Ağızları bıçak açmıyordu. Lara bile bir köşede oturmuş elinde pofuduk ayıcığı kendi kendine bir şeyler mırıldanıyordu. Sophia bir baş hareketiyle, bakıcıya Lara’yı odasına götürmesini işaret etti. Bu stresli ortam onun için hiç iyi değildi.

Kapıdaki seslerle oraya döndü her biri. Lumina dimdik ayakta, içeri girenlere bakıyordu. İlk olarak Besim Baba girdi içeri sonra Mansur en son Mehmet kapıdan gözüktüğünde ince bir feryat kurtuldu dudaklarından. Bulamamışlardı nefesini. Kuş olup uçmuştu yâri gözlerinin önünde.

Baba! Nerede kardeşim?!” diye kükredi adeta Devran.

“Yakalayamadık oğul..”  diye karşılık verdi Besim Baba. Aynı anlarda içinde kurduğu dar ağacında altındaki iskemleyi çekiyordu adamlığının. Can parçasını koruyamayana adam denir miydi raconda?
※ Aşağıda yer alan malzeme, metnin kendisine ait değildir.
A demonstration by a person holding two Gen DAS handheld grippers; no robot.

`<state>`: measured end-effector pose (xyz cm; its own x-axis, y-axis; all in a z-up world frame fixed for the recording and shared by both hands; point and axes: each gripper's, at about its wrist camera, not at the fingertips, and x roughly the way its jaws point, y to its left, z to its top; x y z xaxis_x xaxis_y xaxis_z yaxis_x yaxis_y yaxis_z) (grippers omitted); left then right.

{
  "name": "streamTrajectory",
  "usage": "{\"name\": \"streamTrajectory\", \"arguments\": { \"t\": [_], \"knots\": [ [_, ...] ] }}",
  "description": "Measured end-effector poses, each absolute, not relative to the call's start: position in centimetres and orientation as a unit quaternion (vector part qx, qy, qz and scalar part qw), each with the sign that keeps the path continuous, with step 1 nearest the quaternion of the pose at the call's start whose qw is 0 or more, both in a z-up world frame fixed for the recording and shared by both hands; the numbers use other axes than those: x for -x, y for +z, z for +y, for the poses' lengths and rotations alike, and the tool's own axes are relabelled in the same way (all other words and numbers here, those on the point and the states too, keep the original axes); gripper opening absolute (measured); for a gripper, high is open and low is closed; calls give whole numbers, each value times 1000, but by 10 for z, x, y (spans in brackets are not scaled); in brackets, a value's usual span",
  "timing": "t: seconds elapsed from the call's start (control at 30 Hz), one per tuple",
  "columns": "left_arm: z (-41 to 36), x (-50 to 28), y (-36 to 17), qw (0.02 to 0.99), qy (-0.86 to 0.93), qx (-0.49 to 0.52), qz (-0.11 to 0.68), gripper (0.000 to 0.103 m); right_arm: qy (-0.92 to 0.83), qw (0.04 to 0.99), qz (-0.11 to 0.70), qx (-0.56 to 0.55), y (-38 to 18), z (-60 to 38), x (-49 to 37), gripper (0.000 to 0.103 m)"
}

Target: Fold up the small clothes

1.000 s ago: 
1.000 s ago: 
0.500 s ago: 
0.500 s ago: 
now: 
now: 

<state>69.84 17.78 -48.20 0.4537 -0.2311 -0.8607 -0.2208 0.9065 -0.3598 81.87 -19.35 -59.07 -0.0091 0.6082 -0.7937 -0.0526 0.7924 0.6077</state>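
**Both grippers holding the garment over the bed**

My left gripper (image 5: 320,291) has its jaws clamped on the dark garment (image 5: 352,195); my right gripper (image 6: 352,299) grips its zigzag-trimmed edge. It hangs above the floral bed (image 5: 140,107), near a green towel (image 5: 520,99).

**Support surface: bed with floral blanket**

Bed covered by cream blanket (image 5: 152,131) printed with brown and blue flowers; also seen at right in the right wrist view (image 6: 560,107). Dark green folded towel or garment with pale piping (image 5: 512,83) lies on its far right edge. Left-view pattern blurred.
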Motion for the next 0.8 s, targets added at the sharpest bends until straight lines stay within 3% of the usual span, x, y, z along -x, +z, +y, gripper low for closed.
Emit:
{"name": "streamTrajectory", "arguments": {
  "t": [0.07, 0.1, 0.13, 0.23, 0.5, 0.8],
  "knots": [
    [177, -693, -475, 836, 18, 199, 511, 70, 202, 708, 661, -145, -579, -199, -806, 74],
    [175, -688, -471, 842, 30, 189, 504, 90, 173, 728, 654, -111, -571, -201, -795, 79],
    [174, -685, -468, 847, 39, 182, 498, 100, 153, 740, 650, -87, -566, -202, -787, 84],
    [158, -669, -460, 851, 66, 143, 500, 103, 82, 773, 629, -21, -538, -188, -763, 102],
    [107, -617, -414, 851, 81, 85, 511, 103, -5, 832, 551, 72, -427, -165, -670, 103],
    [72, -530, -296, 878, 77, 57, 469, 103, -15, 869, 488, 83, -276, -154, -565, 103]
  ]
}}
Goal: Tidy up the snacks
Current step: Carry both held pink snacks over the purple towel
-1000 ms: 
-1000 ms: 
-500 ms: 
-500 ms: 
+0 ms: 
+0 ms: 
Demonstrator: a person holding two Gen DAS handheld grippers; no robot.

Besim, dağları yerinden oynatabileceğini düşünen Besim, bir yaralı yüreği koruyamamıştı.

“ Nasıl kaldırırlar Baba. Bunca koruma ne iş yapıyor!”

 

“Nöbet değişimindeymişler. O sırada kaldırmışlar Esved’i” diye cevap verdi Mehmet. Bu evde Destan’ı görmek nedense onu şaşırtmamıştı.  Bu adamın namı her bir yanı sarmıştı. Bilirlerdi kendi eliyle adalet dağıttığını ama aynı Esved gibi yakalamazlardı bir türlü. Ve şimdi bu adam Esved’e kardeşim diyordu. İçindeki görev tutkunu polise oda hapsi verdi süresiz. Burada sadece misafir olarak bulunuyordu.